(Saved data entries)
────────

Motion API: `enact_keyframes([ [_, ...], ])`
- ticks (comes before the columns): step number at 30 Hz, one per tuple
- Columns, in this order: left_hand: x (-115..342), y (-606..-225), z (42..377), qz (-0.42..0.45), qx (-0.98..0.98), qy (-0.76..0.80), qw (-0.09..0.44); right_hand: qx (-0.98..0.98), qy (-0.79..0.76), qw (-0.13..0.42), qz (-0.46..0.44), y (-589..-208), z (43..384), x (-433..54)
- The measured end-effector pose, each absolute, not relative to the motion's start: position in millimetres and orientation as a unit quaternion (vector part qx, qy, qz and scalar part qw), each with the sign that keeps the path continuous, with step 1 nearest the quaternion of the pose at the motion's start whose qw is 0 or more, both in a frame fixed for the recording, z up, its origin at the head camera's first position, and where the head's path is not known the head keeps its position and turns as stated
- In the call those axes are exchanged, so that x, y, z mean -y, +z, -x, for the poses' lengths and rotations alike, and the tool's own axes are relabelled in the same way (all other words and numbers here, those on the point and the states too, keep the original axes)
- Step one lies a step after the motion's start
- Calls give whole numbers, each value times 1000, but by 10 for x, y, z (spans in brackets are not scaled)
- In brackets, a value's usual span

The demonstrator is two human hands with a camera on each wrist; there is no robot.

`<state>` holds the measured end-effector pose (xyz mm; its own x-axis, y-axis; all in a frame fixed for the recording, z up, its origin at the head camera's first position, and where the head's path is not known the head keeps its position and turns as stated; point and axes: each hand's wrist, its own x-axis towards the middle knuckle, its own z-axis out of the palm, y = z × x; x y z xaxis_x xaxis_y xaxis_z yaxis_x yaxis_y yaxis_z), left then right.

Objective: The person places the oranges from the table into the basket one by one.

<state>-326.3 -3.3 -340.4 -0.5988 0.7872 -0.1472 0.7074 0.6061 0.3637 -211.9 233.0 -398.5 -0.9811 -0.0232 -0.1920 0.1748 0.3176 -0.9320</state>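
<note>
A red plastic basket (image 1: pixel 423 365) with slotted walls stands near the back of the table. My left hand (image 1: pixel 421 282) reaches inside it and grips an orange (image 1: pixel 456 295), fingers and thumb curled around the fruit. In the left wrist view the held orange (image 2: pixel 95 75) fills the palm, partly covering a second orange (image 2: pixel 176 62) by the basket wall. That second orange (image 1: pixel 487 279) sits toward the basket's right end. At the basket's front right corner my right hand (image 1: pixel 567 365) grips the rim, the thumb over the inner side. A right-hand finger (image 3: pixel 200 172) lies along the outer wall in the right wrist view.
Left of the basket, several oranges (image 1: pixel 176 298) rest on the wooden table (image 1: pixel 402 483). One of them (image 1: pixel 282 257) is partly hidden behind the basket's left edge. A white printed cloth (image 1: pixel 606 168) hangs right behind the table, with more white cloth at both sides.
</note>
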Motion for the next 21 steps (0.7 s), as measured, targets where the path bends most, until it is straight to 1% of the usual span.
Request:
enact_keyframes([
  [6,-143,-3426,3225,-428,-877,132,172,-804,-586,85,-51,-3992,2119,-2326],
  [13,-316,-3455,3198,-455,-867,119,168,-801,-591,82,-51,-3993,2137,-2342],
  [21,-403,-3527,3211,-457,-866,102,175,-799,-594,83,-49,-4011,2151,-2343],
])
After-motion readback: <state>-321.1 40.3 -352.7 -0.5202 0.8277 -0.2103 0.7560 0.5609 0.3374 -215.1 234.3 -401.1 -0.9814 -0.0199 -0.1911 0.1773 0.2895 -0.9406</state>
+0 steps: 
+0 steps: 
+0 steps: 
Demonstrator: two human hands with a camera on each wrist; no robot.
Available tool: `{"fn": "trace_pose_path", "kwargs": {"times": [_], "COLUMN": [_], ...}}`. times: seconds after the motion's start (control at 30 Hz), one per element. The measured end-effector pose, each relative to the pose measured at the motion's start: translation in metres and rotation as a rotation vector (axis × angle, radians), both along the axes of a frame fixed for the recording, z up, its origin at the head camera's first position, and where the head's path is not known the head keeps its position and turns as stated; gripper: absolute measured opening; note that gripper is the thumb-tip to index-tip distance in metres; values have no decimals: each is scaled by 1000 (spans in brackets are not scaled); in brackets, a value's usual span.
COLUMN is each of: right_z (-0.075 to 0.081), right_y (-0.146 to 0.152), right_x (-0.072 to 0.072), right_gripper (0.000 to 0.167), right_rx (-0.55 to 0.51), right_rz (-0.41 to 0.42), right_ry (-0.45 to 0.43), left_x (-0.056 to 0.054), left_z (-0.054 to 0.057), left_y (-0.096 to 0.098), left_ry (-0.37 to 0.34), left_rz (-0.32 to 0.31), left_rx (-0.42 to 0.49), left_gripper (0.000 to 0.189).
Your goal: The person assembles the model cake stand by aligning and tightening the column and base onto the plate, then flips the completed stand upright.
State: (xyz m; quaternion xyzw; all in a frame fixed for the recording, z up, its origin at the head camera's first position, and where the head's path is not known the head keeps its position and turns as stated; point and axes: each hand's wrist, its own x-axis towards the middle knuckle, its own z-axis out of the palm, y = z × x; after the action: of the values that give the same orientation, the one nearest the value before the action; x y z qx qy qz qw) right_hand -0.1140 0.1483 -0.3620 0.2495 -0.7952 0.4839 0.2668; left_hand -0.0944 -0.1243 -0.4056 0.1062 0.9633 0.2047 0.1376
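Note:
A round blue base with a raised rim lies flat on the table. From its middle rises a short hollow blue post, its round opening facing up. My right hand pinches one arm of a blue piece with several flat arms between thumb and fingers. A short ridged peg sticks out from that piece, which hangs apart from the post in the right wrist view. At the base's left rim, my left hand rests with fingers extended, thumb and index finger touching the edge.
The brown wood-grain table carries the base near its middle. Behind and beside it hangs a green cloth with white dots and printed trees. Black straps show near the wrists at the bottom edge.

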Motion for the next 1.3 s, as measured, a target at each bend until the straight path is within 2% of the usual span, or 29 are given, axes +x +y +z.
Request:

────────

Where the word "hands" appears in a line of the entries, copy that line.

(ANSWER TO THIS EXERCISE)
The demonstrator is two human hands with a camera on each wrist; there is no robot.
Demonstrator: two human hands with a camera on each wrist; no robot.

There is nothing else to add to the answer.